Funding clean sources of power is central to the CEFC.

The report highlighted key commitments for the 2016-17 period:

  • Finance for Victoria’s first solar farm, at Gannawarra.
  • Finance for three major projects to create a ‘solar belt’ in regional NSW, at Dubbo, Griffith and Parkes.
  • The repurposing of the Collinsville Power Station site in Queensland as a solar farm.
  • Finance for Stage One of the Kidston Solar Farm in Queensland.
  • The first equity commitment to a large-scale solar project, with $20 million to the 116MW Ross River Solar Farm in Queensland.

Delivering a positive return to the taxpayer

CEO Ian Learmonth said cumulative leverage across the CEFC portfolio was more than $2.10 at 30 June 2017. Each $1.00 of CEFC investment since 2013 helped catalyse an additional $2.10 from the private sector.

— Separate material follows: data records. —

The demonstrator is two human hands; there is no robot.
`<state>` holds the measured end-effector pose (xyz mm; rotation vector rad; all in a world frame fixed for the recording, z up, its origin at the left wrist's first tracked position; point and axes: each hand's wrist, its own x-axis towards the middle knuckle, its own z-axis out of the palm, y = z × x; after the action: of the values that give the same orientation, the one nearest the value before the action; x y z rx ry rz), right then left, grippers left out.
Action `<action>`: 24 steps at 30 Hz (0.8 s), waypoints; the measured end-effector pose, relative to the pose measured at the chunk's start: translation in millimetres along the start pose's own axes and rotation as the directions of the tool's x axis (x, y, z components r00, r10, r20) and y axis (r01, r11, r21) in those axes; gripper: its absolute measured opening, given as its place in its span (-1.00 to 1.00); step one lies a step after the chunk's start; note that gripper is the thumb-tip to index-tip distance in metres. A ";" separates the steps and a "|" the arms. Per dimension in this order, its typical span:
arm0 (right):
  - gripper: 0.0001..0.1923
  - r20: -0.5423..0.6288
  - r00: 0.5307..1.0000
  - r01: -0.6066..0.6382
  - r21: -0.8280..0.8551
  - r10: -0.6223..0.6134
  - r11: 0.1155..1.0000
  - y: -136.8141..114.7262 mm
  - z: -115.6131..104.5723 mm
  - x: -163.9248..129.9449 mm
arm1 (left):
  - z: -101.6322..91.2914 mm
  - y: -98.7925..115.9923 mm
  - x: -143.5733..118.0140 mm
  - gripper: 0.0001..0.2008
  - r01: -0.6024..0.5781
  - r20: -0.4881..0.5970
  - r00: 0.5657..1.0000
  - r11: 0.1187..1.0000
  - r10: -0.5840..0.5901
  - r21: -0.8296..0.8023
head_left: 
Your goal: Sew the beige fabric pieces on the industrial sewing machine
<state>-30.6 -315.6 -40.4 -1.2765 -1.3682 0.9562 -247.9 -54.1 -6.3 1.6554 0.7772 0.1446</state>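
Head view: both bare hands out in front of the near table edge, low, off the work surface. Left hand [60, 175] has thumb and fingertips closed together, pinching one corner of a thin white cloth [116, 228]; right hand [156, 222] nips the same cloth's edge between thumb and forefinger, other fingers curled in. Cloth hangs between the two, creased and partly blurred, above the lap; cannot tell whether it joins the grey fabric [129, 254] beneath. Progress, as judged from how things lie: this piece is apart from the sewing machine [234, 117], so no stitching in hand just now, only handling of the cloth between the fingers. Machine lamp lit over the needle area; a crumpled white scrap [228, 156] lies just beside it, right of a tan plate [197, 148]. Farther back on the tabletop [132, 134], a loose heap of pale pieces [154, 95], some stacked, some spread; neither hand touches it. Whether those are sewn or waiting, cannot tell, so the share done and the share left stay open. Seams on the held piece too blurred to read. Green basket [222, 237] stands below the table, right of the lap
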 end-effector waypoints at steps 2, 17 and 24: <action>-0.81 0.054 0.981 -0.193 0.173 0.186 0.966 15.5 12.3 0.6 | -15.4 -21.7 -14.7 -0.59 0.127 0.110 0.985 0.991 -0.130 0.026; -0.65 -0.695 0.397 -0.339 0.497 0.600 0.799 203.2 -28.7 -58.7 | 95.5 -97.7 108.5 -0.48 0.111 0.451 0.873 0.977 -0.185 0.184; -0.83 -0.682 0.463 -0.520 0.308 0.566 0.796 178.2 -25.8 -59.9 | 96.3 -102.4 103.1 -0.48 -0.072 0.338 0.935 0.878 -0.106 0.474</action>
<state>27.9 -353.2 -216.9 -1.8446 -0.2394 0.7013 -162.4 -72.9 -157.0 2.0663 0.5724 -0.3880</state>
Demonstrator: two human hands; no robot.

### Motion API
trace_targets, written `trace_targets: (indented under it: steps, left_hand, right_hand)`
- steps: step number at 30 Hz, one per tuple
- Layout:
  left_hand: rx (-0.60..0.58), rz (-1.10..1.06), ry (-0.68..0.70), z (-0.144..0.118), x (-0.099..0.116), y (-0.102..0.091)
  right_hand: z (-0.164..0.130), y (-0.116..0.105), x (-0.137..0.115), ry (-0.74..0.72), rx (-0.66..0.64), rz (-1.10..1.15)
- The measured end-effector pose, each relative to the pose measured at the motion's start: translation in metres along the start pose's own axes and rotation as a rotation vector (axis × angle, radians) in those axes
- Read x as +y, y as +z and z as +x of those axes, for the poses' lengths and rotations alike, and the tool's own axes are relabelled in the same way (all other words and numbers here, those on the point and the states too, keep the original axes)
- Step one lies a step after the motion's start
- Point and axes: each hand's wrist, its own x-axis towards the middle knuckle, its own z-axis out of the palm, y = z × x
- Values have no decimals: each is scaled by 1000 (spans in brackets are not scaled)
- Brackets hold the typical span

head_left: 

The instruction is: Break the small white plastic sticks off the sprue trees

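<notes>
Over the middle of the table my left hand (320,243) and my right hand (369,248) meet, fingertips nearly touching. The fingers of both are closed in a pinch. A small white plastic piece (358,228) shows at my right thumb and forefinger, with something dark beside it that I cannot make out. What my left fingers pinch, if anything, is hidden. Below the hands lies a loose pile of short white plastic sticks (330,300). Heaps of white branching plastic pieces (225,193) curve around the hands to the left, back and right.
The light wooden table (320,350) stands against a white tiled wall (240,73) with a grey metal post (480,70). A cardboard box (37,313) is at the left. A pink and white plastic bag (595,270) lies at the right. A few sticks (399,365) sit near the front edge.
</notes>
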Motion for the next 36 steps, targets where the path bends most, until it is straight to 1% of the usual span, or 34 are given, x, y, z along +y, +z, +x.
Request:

“The CEFC Act makes clear that these investments are to deliver a positive return to the taxpayer,” Mr Learmonth said.

“We are pleased to report that, at 30 June 2017, our $3.4 billion portfolio of investment commitments had a forecast lifetime investment yield of more than five per cent.”

CEFC commitments focus on industry sectors with strong potential for decarbonisation: solar, wind, battery storage and bioenergy.

In addition, the report highlighted energy, energy storage, improved grid transmission, network security and demand response management as areas for greater investment. Cleaner energy generation can then be spread across the economy to the benefit of all Australians.